La place de la Genève internationale est importante pour l’ONU et pour la Suisse. Elle offre en effet à notre pays une place reconnue dans la diplomatie internationale. La Suisse doit donc poursuivre les efforts de rénovation et d’engagement renouvelé qui ont été initiés ces dernières années. Cela passera notamment par la candidature à un siège non permanent du Conseil de sécurité. Une telle opportunité ne pourra que renforcer la reconnaissance de notre capacité de médiation et de bons offices. Il s’agira ici de soutenir ces développements.

Quatrième thème, les Suisses de l’étranger. Ils sont près de 800'000, soit le dixième de la Suisse, et pourtant ils sont souvent considérés au Parlement comme un non sujet. Et pourtant ils ont des besoins particuliers : possibilité de maintenir un compte bancaire ou postal en Suisse, mettre en œuvre le vote électronique vu les lenteurs des systèmes postaux dans certains pays, faciliter les contributions volontaires à l’AVS en regard notamment des mobilités professionnelles accrues.

L’aide au développement : essentielle
La Suisse doit par ailleurs continuer d’agir en faveur des populations dans le besoin, déplacées, en migration. Cela fait partie de ses valeurs. Et ces valeurs doivent conduire nos engagements notamment au travers de notre aide au développement. Le but est clairement de pouvoir aider les gens à retrouver ainsi de l’espoir et les moyens de leurs autonomies personnelle et professionnelle, donc aussi économique et financière. L’aide au développement doit régulièrement être revue, afin d’apporter l’aide la plus adéquate aux populations et dans les endroits du monde qui en ont le plus besoin. C’est l’objectif du Département des affaires étrangères (DFAE) qui a lancé en été 2019 une consultation au sujet du nouveau programme pluriannuel fixant les objectifs de cette aide.

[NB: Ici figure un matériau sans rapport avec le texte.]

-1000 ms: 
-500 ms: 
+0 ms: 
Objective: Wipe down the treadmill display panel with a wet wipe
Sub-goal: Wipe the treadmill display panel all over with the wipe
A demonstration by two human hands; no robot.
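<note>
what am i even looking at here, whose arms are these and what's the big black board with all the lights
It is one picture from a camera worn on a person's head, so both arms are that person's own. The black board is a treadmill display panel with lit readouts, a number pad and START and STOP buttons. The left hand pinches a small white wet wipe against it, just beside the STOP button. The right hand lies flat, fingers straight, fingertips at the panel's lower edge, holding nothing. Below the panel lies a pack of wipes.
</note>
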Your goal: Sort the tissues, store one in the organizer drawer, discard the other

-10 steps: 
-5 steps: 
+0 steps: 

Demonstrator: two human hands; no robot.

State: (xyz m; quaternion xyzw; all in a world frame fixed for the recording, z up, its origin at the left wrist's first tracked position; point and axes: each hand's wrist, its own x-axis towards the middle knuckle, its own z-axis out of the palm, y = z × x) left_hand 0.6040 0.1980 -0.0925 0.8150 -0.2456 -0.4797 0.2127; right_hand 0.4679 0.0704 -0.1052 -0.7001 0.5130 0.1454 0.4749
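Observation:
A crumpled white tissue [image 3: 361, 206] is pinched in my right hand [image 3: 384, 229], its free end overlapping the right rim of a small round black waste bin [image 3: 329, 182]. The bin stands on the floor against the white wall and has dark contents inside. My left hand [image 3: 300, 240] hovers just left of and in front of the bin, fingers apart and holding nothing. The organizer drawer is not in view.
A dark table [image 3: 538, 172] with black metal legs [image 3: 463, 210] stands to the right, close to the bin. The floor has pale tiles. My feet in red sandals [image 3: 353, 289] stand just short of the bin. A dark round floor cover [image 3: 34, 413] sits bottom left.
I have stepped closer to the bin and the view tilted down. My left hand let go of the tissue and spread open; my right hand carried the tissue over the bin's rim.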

Cette question de l’adéquation des structures et objectifs avec les besoins a aussi conduit à la réflexion « AVIS28 » au sein du DFAE. Si les détails de l’organisation relèvent évidemment du département, voire du Conseil fédéral, le Parlement y est associé ne fût-ce que par les décisions budgétaires. La question de l’importance du réseau se posera sans aucun doute. Certes, comme l’a rappelé récemment un rapport sur les ambassades et consulats, la Suisse dispose d’un des réseaux le plus développé. Mais ce réseau est lié à notre neutralité et notre absence volontaire des grandes alliances. Par ailleurs, en regard de notre politique de bons offices, la densité de notre réseau nous assure une plus grande capacité de réponses adaptées.